F1: QUATTRO VOLTE HAMILTON. VETTEL, RIMONTA INUTILE Stampa
Scritto da Alessandro Belli   
Mercoledì 01 Novembre 2017 08:13

 Un pomeriggio teso in Messico regala a Lewis Hamilton il quarto titolo mondiale della sua carriera e a al giovanissimo Max Verstappen la sua terza vittoria in un Gran Premio di Formula Uno. Era l’ultima disperata chance per Sebastian Vettel, partito in pole fianco a fianco con il pilota della Mercedes, ma i due si sono subito toccati e anche se la Ferrari del tedesco è risalita poi fino al quarto posto, il britannico si è potuto accontentare del nono posto finale per chiudere i giochi del Mondiale 2017 con due gare d’anticipo. “Con quattro titoli mondiali ora sono fra i più grandi di sempre? Onestamente mi sembra surreale anche se non è stata la gara che volevo, ero indietro di 40 secondi però non ho mai ceduto.

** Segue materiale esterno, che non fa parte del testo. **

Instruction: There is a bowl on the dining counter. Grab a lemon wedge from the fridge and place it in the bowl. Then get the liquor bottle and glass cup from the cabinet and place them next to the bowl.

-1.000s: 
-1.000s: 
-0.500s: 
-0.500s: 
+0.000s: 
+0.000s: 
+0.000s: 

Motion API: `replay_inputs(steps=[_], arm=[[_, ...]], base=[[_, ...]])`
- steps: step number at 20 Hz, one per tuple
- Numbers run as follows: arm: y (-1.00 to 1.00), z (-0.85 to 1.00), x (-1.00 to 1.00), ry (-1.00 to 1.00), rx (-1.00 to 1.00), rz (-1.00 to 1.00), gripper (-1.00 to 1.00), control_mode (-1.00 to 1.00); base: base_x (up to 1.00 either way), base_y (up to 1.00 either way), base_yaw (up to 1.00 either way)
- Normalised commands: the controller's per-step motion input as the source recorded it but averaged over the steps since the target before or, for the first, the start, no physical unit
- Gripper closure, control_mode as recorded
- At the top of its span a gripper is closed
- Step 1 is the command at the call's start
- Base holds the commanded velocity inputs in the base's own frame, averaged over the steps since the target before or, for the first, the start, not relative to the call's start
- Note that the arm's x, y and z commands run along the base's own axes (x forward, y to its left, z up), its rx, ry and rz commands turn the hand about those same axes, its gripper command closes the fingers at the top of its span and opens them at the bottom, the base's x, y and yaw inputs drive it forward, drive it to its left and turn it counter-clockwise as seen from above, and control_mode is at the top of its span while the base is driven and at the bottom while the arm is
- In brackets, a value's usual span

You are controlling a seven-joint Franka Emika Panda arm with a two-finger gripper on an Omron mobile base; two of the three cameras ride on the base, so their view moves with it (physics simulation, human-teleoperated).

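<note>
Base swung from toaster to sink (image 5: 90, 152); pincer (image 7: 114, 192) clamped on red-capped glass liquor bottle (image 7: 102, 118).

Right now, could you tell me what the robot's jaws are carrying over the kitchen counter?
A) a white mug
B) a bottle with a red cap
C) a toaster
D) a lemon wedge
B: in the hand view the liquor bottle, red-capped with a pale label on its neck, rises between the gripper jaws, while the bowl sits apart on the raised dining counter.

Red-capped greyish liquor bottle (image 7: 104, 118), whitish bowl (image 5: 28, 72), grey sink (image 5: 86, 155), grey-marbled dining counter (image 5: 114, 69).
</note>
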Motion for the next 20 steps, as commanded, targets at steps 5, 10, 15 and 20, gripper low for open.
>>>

Non ho mai mollato, ho sempre pescato nel mio cuore la forza per andare avanti fino alla fine". Questo il commento ‘a caldo’ di Lewis Hamilton dopo aver conquistato il quarto titolo mondiali di piloti di F1, a Città del Messico. "La gara non è andata come avrei voluto, non so bene cosa sia successo all’inizio". Qualche rimpianto per Sebastian Vettel: “So che la squadra ha lavorato molto, e ciascuno ha fatto del suo meglio, ma non abbiamo ottenuto quello che volevamo. E’ dura tagliare il traguardo e rendersi conto di non essere più in lotta. Ho lottato fino in fondo, dando il massimo. Ovviamente negli ultimi giri, quando avevo un grande distacco da Kimi, sarebbe stato difficile per me avvicinarmi senza che succedesse qualcosa, come una safety car, ma continuavo a crederci: e alla fine non è successo. Non è un gran giorno per noi, ma oggi è la giornata di Lewis e mi sono congratulato con lui. Domani ci sveglieremo e sarà un altro giorno. La squadra sta crescendo e ci sono tanti aspetti positivi. In fin dei conti, credo che siamo sulla strada giusta”. Sale sul podio l’altra Ferrari di Kimi Raikkonen, terzo alle spalle di Valtteri Bottas. “Dopo le difficoltà incontrate in qualifica, il terzo posto non è male, ma ovviamente non è quello che ci aspettavamo. Quest’anno abbiamo fatto buoni passi avanti rispetto all’anno scorso, ma ci sono ancora piccole cose da migliorare. La nostra macchina è stata buona e costante in questa stagione. Ultimamente abbiamo avuto qualche problema, ma siamo sempre stati veloci. Ovviamente, i troppi ritiri hanno inciso molto sul Campionato. Il prossimo anno dobbiamo cercare di ridurli al minimo, migliorare e imparare da questa stagione”.